Exercise aim: Produce an exact copy of all the data below, dropping every image.

Given material:
########
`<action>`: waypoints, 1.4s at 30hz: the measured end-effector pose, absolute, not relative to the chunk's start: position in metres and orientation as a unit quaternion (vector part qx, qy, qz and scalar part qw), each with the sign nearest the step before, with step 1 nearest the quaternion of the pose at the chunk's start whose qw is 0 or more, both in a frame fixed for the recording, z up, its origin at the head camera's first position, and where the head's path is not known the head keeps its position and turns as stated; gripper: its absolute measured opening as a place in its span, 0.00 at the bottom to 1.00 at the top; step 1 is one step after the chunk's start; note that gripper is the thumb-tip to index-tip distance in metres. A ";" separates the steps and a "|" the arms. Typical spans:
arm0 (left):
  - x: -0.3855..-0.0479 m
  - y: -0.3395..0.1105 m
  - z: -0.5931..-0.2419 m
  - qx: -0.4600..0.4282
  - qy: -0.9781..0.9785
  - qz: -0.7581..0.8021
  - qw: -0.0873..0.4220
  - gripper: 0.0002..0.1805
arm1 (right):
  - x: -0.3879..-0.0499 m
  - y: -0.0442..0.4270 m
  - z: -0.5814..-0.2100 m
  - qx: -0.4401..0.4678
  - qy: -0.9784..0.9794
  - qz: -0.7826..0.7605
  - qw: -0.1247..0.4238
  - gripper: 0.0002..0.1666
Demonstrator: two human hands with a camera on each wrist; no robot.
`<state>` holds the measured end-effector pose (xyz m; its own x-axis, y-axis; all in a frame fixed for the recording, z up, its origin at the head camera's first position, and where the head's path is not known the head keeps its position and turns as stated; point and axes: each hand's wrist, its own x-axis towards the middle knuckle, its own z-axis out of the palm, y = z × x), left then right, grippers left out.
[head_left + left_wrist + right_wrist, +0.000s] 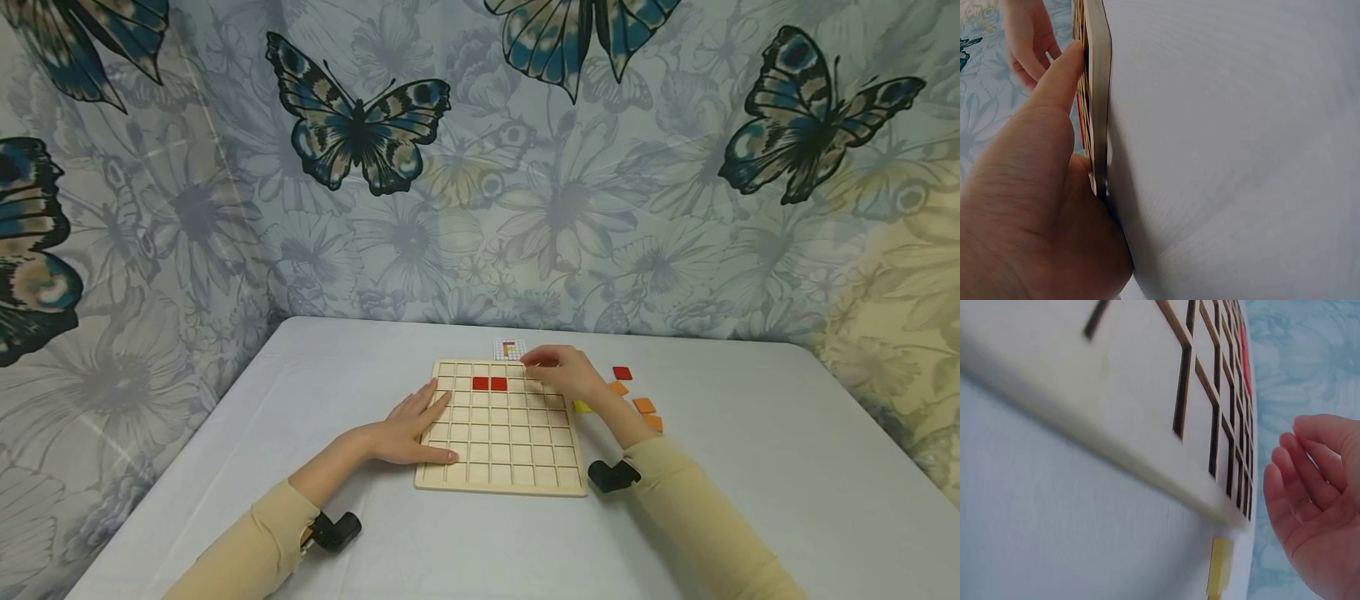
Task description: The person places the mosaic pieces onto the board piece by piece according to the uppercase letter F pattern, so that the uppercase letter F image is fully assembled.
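The background is filled by a floral wall cloth [562, 217] printed with blue butterflies. In front of it stands a table [465, 542] covered in white. On its middle a pale wooden board [501, 455], divided into square cells, is laid flat. Its left edge is touched by the left hand [405, 429], whose fingers are spread and straight. The right hand [568, 372] is held over the far right corner, fingers loosely curved; nothing is seen in them. Just beyond the far edge a small patterned card [509, 350] is placed. Two red tiles [481, 383] are set side by side in the second row from the far edge. To the right, orange tiles [644, 406], another red tile [622, 373] and a partly hidden yellow tile [582, 407] are scattered.
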<state>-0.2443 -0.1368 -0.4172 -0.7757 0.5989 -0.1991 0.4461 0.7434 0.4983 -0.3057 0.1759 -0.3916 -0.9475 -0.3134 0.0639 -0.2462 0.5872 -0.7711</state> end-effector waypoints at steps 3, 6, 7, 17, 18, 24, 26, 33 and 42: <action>-0.244 -0.137 -0.417 0.284 0.916 0.221 0.176 0.57 | -0.305 0.185 -0.390 -0.142 0.896 -0.421 0.032 0.16; -0.243 -0.137 -0.417 0.285 0.915 0.225 0.175 0.57 | -0.304 0.195 -0.389 -0.130 0.901 -0.412 0.024 0.16; -0.243 -0.137 -0.416 0.286 0.915 0.226 0.175 0.58 | -0.304 0.199 -0.389 -0.127 0.904 -0.409 0.021 0.15; -0.244 -0.137 -0.418 0.284 0.917 0.220 0.176 0.56 | -0.303 0.234 -0.392 -0.096 0.914 -0.395 0.013 0.16; -0.244 -0.137 -0.418 0.284 0.917 0.220 0.176 0.56 | -0.303 0.237 -0.392 -0.093 0.916 -0.391 0.010 0.17; -0.244 -0.136 -0.418 0.284 0.917 0.219 0.173 0.56 | -0.305 0.261 -0.394 -0.049 0.926 -0.375 0.003 0.18; -0.243 -0.136 -0.417 0.284 0.917 0.218 0.173 0.56 | -0.307 0.268 -0.395 -0.026 0.930 -0.367 0.003 0.19; -0.243 -0.136 -0.417 0.286 0.916 0.219 0.175 0.56 | -0.307 0.280 -0.396 -0.007 0.942 -0.336 0.000 0.19; -0.244 -0.136 -0.417 0.288 0.916 0.220 0.173 0.56 | -0.302 0.286 -0.396 -0.010 0.946 -0.323 0.022 0.22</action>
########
Problem solution:
`<action>`: waypoints, 1.4s at 30hz: the measured end-effector pose, absolute, not relative to the chunk's start: position in metres and orientation as a unit quaternion (vector part qx, qy, qz and scalar part qw), each with the sign nearest the step before, with step 1 nearest the quaternion of the pose at the chunk's start whose qw is 0 or more, both in a frame fixed for the recording, z up, its origin at the head camera's first position, and where the head's path is not known the head keeps its position and turns as stated; gripper: its absolute measured opening as a place in its span, 0.00 at the bottom to 1.00 at the top; step 1 is one step after the chunk's start; note that gripper is the thumb-tip to index-tip distance in metres. A ";" separates the steps and a "|" the arms. Typical spans:
arm0 (left):
  - x: -0.3855..-0.0479 m
  - y: -0.3395..0.1105 m
  - z: -0.5931..-0.2419 m
  - qx: -0.4600..0.4282
  - qy: -0.9781..0.9785
  - qz: -0.7581..0.8021
  - qw: -0.0873..0.4220
  - gripper: 0.0002..0.1805
arm1 (right):
  - x: -0.3879..-0.0499 m
  - y: -0.0442..0.4270 m
  - z: -0.5814..-0.2100 m
  - qx: -0.4401..0.4678
  - qy: -0.9784..0.9794
  - qz: -0.7826..0.7605
  - qw: -0.1247..0.4238
  - gripper: 0.0002..0.1666
Demonstrator: two human hands with a camera on each wrist; no robot.
`<state>` holds the measured end-effector pose (xyz m; its own x-axis, y-axis; all in a frame fixed for the recording, z up, its origin at the head camera's first position, and where the head's path is not known the head keeps its position and turns as stated; point and axes: each hand's wrist, its own x-axis towards the middle knuckle, its own z-axis out of the palm, y = z × x), left then right, grippers left out.
[head_left + left_wrist + right_wrist, +0.000s] 
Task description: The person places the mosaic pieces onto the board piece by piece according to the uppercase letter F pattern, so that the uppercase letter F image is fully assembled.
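The background is filled by a floral wall cloth [562, 217] printed with blue butterflies. In front of it stands a table [465, 542] covered in white. On its middle a pale wooden board [501, 455], divided into square cells, is laid flat. Its left edge is touched by the left hand [405, 429], whose fingers are spread and straight. The right hand [568, 372] is held over the far right corner, fingers loosely curved; nothing is seen in them. Just beyond the far edge a small patterned card [509, 350] is placed. Two red tiles [481, 383] are set side by side in the second row from the far edge. To the right, orange tiles [644, 406], another red tile [622, 373] and a partly hidden yellow tile [582, 407] are scattered.
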<state>-0.2443 -0.1368 -0.4172 -0.7757 0.5989 -0.1991 0.4461 0.7434 0.4983 -0.3057 0.1759 -0.3916 -0.9475 -0.3134 0.0639 -0.2462 0.5872 -0.7711</state> end-effector waypoints at steps 3, 6, 7, 17, 18, 24, 26, 33 and 42: <action>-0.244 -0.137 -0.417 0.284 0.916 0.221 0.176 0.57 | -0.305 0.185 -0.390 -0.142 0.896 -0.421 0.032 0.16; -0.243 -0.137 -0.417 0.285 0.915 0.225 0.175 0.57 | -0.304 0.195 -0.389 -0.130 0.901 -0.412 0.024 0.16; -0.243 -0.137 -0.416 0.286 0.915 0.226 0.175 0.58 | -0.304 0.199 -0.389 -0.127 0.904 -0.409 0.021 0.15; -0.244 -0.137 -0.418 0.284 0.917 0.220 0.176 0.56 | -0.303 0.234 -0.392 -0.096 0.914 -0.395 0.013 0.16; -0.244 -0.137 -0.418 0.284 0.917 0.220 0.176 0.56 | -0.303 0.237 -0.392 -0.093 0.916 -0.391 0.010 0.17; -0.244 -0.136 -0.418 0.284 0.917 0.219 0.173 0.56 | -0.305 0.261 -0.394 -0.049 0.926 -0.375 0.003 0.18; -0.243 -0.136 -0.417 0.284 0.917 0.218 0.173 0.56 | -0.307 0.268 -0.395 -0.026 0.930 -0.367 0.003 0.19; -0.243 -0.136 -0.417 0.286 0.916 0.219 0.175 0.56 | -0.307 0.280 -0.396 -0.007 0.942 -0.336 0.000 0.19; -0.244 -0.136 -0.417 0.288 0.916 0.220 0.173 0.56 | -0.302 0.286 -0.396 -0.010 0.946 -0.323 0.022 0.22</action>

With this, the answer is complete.